I was very lucky to have resources. I was in therapy. I had a caring coach but I didn’t want to listen. It’s hard. It’s not easy and you have to come around to wanting the help. Thankfully I had a wonderful college and a wonderful post-collegiate coach. Also, it takes a village. I had amazing friends and still do to this day. You have to continue to curate that team to uplift you.”

 – “It was to the point where I put on so much pressure that I didn’t show up to my county championship race. I couldn’t do it. I was so nervous. I didn’t want to let myself down. At the same time, my whole world was crumbling. That’s one way where the struggle and the pressure started and it manifested itself into ‘What can I control in my life?’ For me, the eating disorder was this coping mechanism, unfortunately. It took on a life of its own for a couple of years off and on. Everyone’s eating disorder experience is so varied and it’s so complex. 

It continued on through college. I found myself with this chronic knee injury. Especially for me, when my injury would creep up and I couldn’t run, the eating disorder would come right back into play. College was great and I loved my team and my coaches. I had coach Erin O’Reilly, who had an amazing sense of humor and brought that into my running. One time, she said, ‘You know, Meggie, you don’t have to kill it on every run. You don’t have to die and perish on every single easy run. Pick some flowers. Notice if there are some butterflies. Just hang out.’ And I was like, ‘What?! You’re crazy?’ I was so blind. 

It took me a while and it took my teammates to really understand what that concept was. College coaches are so important. They are taking on these boys and girls with so many life experiences and trying to put something altogether – so thank you, Erin O’Reilly and Randy Thomas. 

It didn’t take me until really later on when I overcame my eating disorder by going to a clinic and really putting in the work and time. Two of my teammates walked me there against my will and I just cried all day thinking ‘Oh my God. This is actually happening. Oh my God. I do actually have a problem.’ But, I’m not going to let them down. I’m not going to let myself down. I was there for a reason and I’m going to come out stronger for it. And I did. I’m really proud of that.” 

 – “It felt like I was born to coach. I love children. I don’t feel far from my experience as a child runner. I felt like this was a great way for me to reconcile with some of the mistakes I made or things I wish I had known.”

– “I came into the club as an 800-meter runner. I’m not an 800-meter runner. It’s just a terrible event.

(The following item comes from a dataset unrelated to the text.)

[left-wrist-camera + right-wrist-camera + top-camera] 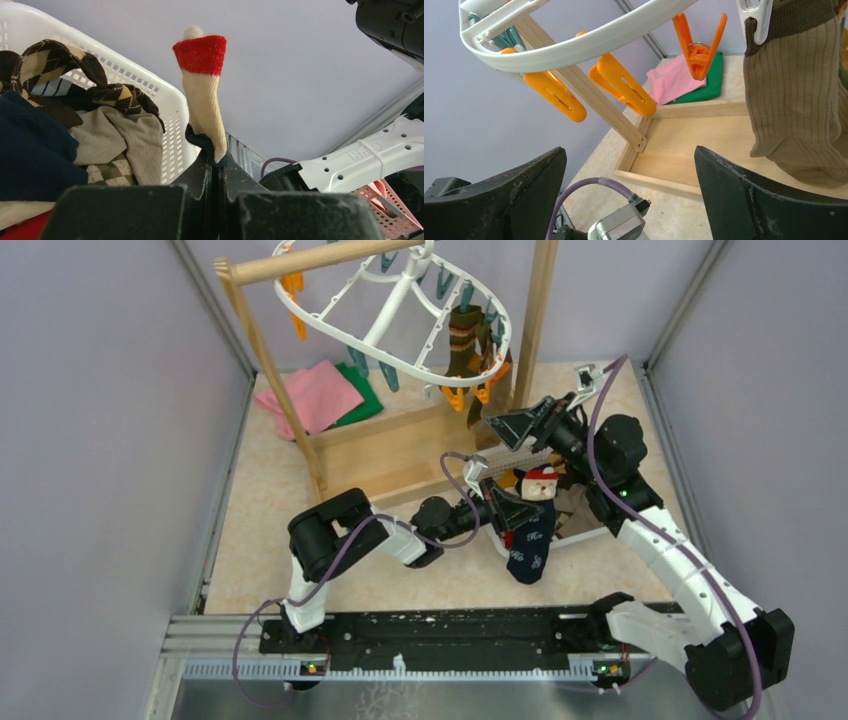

I love it and I admire all the people that do it. I came and coach Devon Martin was like, ‘You’re a 1K runner’ and I said, ‘I love the 1K.’ I think I saw that CPTC being sponsored by New Balance and having this elite crew, I found that spirit contagious and thought. ‘I want to do that. I want to be able to call myself elite. I want to give this a real go’ In 2015, I qualified for the U.S. Championships in the 1K. It was this big dream that I’ve had and continue to have since I was really little in being such a big fan of the sport.”